In contrast to the specificity required for fraud causes of action, Chua alleges generalities and bare conclusions. She, for example, alleges "[d]efendants" concealed that her loan was securitized. That bare allegation fails to state a cause of action because an element of fraudulent concealment is the defendant had a duty to disclose the fact to the plaintiff. (Graham v. Bank of America, N.A. (2014) 226 Cal.App.4th 594, 606 [elements are concealment or suppression of a material fact, defendant has duty to disclose, defendant intended to defraud, plaintiff was unaware of the fact and would not have acted as he or she did if he or she had known of the concealed or suppressed fact, and damage].) There was no duty of disclosure because Chua's deed of trust provides that the "Note or a partial interest in the Note (together with this Security Instrument) can be sold one or more times without prior notice to Borrower."

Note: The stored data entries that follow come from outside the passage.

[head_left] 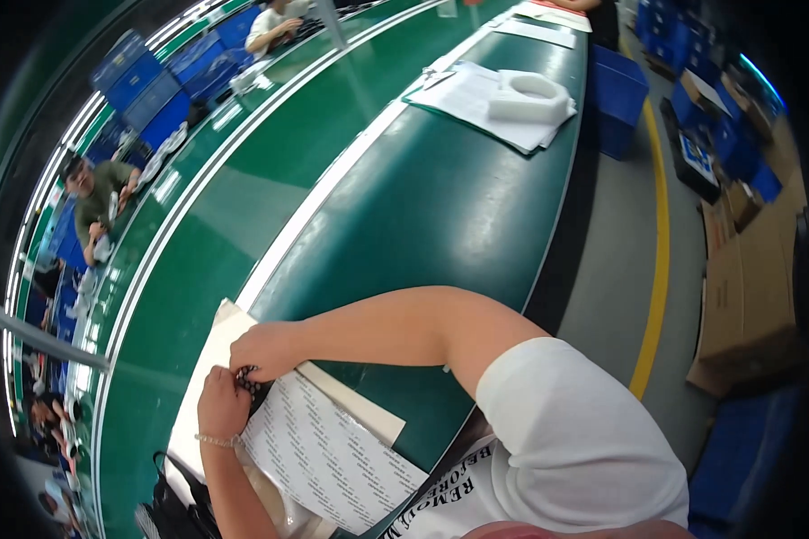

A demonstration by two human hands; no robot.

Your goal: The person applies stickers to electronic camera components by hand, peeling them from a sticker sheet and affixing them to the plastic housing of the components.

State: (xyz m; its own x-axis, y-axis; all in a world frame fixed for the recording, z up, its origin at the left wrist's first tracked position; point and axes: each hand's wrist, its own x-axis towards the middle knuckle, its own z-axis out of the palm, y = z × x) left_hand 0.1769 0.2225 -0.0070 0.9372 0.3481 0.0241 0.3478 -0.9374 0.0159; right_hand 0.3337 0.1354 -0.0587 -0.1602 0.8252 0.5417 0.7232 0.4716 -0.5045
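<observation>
At the left edge of the green worktable, my left hand (222, 406) and my right hand (268, 348) meet with fingers closed. Between them is a small black piece with pale dots (251, 384), partly hidden by the fingers; its kind I cannot make out. My right arm reaches across from the right. Just below the hands lies a white sheet with repeated grey print (324, 454), slanting toward my body. A cream-coloured board (368, 409) shows from under it. Black straps or cloth (175, 503) lie beside my left forearm.
Farther up the table are a stack of papers (458, 94) and a white block with a round hole (530, 97). A green conveyor (207, 234) runs along the left, with people seated beyond it. Blue bins (616, 99) and cardboard boxes (751, 287) stand at the right.
</observation>
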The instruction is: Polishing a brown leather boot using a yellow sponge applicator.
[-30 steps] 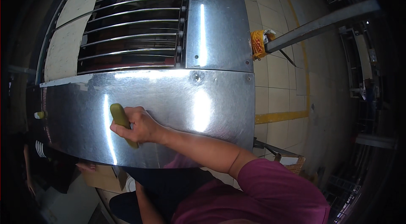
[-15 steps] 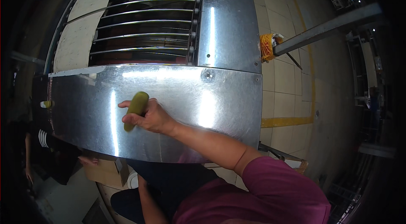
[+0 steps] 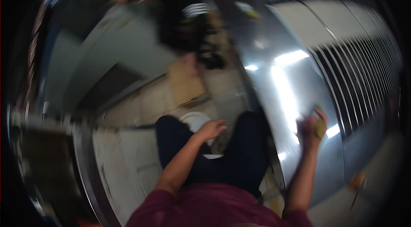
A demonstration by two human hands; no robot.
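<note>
My right hand (image 3: 309,130) is over the shiny metal table (image 3: 267,98) at my right, with its fingers closed on an olive-green rounded object (image 3: 319,129). Motion blur and the fingers hide most of that object, so its kind is unclear. Between my knees, my left hand (image 3: 209,129) hovers above a white round bucket (image 3: 193,118). Its fingers are stretched out and nothing shows in it. A small white-and-green object (image 3: 247,10) lies at the far end of the metal table.
Past the table's right side runs a row of metal rods (image 3: 355,79) beside a pale belt (image 3: 317,17). A cardboard box (image 3: 186,82) sits on the floor ahead. Another person in dark clothing (image 3: 171,15) is at the far left, near a greyish surface (image 3: 85,58).
My view has swung left, so the table now lies at my right. My right hand still grips the olive-green object. My left hand, previously hidden, shows over the bucket.
</note>
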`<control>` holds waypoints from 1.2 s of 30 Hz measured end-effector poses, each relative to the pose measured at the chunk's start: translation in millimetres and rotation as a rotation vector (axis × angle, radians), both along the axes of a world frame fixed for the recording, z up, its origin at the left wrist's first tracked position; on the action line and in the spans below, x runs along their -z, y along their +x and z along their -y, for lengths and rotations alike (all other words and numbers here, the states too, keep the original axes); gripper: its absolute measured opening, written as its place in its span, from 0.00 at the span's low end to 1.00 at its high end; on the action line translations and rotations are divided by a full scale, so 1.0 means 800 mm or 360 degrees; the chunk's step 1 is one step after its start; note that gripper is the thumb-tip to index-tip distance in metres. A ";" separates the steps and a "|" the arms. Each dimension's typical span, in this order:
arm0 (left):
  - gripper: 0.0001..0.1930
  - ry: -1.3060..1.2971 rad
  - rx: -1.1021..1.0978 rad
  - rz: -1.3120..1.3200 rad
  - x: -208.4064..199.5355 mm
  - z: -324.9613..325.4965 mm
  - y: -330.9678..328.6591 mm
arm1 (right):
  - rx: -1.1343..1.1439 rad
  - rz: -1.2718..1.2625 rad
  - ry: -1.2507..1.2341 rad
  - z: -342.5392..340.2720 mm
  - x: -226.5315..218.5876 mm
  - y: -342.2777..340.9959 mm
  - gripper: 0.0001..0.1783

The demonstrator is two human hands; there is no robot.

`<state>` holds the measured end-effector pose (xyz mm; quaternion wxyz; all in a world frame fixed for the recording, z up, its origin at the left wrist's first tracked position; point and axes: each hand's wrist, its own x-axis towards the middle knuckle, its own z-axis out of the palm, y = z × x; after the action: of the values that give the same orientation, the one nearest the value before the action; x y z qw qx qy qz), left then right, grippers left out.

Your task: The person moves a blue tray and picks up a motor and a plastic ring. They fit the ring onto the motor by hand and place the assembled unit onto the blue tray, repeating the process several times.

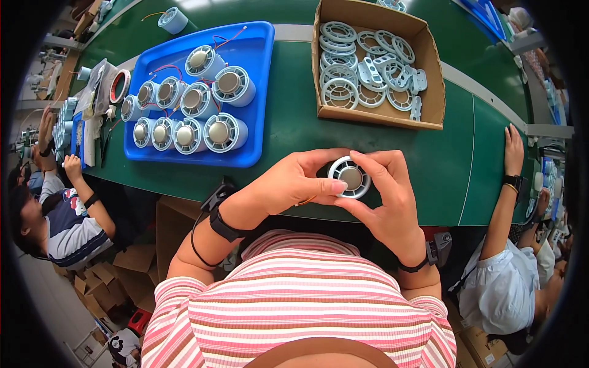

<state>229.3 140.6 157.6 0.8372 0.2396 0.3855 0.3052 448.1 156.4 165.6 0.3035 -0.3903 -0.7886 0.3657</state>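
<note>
In front of my chest, both hands hold a round motor unit (pixel 351 179) with a white slotted ring and a silver metal disc in its middle. My left hand (pixel 288 181) is closed on its left side, the thumb lying over the ring near the disc. From the other side, my right hand (pixel 392 199) pinches the rim between thumb and fingers. A short orange wire (pixel 305 200) shows below my left fingers. The lower body of the unit is hidden by my hands.
A blue tray (pixel 261 92) at the left carries several similar light-blue units with wires. Right of it, a cardboard box (pixel 380 116) contains white rings and small brackets. One more unit (pixel 173 21) and a tape roll (pixel 119 86) lie farther left. Co-workers sit at both sides.
</note>
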 end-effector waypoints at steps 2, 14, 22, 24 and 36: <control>0.32 0.0020 -0.0017 0.0017 -0.001 0.001 0.001 | 0.0007 0.0004 0.0030 0.000 0.001 -0.001 0.38; 0.24 0.1757 -0.0066 -0.1846 -0.052 0.038 -0.035 | 0.0435 0.0318 0.0372 -0.007 0.014 0.041 0.36; 0.30 0.2035 0.0460 -0.2884 -0.082 0.029 -0.118 | 0.1307 0.0689 0.0748 -0.096 0.037 0.195 0.30; 0.32 0.1966 0.0493 -0.2885 -0.082 0.023 -0.124 | 0.1436 0.1002 0.0990 -0.110 0.024 0.188 0.24; 0.30 0.2243 0.0412 -0.2529 -0.120 0.011 -0.102 | -0.0097 0.0767 0.0967 -0.208 -0.010 -0.006 0.12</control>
<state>147.7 131.6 253.8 0.0449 0.8385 0.5287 0.1244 443.4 322.7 173.9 0.2003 -0.3338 -0.9209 0.0221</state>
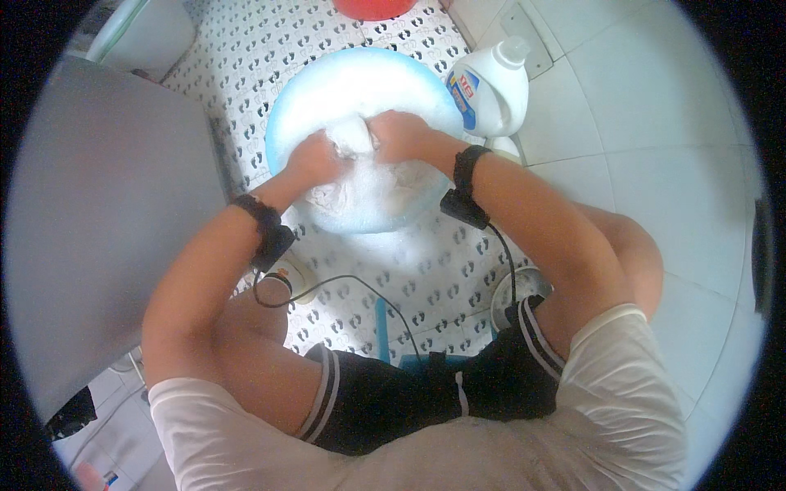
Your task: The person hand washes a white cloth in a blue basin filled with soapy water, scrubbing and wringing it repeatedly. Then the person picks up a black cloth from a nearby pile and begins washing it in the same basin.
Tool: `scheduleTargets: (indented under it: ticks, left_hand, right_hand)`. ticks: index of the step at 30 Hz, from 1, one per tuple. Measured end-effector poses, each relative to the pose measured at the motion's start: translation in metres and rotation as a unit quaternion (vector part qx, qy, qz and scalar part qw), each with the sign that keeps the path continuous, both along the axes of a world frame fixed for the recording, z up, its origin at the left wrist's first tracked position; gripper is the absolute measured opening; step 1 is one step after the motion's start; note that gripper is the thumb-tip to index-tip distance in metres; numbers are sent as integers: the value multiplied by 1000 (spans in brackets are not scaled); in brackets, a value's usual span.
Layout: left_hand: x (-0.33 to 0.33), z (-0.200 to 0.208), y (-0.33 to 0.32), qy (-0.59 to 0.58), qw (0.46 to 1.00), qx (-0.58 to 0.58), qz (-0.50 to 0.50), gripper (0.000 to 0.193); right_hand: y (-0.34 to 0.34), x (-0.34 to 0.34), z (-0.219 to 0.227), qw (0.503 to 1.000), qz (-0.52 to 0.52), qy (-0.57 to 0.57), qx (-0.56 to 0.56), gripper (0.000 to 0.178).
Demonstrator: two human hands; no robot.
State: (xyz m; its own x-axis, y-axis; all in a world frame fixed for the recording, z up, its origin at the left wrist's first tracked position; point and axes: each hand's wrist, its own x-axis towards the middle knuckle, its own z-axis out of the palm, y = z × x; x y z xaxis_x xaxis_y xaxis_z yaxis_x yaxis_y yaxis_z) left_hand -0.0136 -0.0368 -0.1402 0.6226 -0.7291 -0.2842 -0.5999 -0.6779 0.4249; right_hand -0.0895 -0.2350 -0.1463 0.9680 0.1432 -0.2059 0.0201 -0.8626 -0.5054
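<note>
A round light-blue basin (274,106) full of white suds (364,78) stands on the floor in front of me. Both hands are over its middle, gripping a white, foam-covered cloth (350,136). My left hand (318,160) is closed on the cloth's left side, and my right hand (396,136) is closed on its right side. A bunched part of the cloth rises between the two fists. More wet fabric (327,199) shows through the foam near the basin's front. Suds partly hide the fingertips.
A white detergent bottle (499,94) stands right of the basin by the tiled wall (655,106). Farther back are a red tub (374,6) and a whitish bucket (151,37). A grey panel (115,221) borders the left. Cables (352,278) hang from both wrist straps.
</note>
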Motion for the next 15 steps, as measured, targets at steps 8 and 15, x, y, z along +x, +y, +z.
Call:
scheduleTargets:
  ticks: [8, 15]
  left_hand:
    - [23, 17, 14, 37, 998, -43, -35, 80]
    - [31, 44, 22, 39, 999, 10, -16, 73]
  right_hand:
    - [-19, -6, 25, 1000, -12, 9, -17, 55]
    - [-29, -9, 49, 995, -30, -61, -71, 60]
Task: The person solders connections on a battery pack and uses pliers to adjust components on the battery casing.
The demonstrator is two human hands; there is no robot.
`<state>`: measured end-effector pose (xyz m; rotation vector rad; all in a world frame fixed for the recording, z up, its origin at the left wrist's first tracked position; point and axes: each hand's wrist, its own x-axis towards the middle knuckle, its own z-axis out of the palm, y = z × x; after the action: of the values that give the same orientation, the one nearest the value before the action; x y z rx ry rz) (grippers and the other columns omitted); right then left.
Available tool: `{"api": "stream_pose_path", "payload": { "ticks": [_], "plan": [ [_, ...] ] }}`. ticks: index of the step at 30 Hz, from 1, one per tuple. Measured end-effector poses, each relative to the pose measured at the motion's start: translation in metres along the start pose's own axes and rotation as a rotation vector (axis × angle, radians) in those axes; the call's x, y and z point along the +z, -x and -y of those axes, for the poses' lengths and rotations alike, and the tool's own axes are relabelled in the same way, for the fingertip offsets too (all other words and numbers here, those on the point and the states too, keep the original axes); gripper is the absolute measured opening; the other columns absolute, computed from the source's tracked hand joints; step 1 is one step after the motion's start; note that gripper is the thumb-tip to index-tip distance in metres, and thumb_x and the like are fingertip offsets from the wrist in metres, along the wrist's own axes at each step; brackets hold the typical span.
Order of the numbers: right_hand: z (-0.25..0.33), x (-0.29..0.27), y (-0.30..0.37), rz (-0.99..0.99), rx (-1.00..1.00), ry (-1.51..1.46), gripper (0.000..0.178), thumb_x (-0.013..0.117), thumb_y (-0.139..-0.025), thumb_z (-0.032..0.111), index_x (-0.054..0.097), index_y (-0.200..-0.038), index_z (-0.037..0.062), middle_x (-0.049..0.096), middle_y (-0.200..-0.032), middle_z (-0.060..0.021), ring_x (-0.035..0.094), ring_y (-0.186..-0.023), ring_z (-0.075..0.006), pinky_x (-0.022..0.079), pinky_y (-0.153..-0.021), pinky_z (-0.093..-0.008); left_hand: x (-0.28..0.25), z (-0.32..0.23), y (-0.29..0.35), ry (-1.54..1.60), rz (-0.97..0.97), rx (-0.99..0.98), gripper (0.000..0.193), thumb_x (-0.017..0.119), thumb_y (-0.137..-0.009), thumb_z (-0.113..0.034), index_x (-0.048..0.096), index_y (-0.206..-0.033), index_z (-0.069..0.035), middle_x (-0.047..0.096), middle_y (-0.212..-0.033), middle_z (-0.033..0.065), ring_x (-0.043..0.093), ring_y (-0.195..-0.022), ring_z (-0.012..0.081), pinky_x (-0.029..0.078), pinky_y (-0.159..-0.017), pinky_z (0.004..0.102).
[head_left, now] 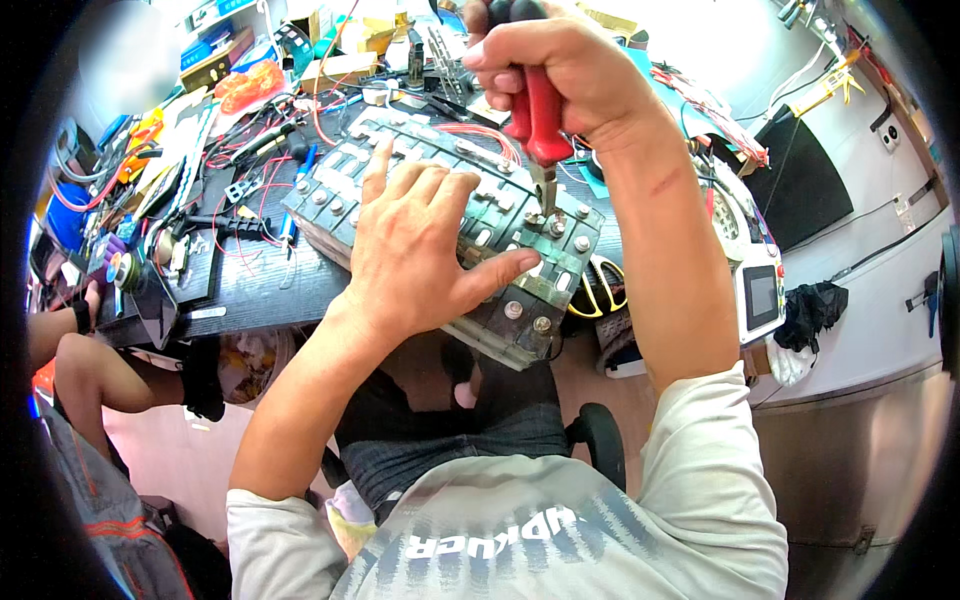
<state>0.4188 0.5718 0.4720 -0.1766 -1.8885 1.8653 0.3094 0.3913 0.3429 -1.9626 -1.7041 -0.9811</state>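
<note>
A battery pack [555,290] with a greenish-grey top lies at an angle over the table's near edge. Rows of bolt terminals and metal tabs cover it. My left hand [412,245] rests on top, palm down, with fingers and thumb spread. My right hand [575,75] is closed around the red handles of a pair of pliers [545,125], held upright above the pack's right part. The jaws reach down beside a terminal there; whether they grip anything is too small to tell.
Yellow-handled scissors [602,290] lie just right of the pack. A white device with a dark screen [762,292] stands at the table's right edge. Wires, tools and an orange plastic bag [250,87] crowd the black table [265,290]. Another person's leg [120,375] shows at left.
</note>
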Motion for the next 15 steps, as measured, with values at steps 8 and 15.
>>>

Next, Chua appears to allege, among other things, that she was fraudulently induced to enter into the loan. (See generally Lazar v. Superior Court, supra, 12 Cal.4th at p. 638 [promissory fraud may lie where defendant fraudulently induces plaintiff to enter into a contract].) Even if we assume that such a general allegation could state fraud, MortgageIT was the lender and any appeal as to it is untimely. Chua also generally alleges that "defendants" misrepresented who was entitled to exercise the power of sale provision and who held the note and deed of trust. She fails, however, to allege how she relied on any misrepresentation or was damaged by it.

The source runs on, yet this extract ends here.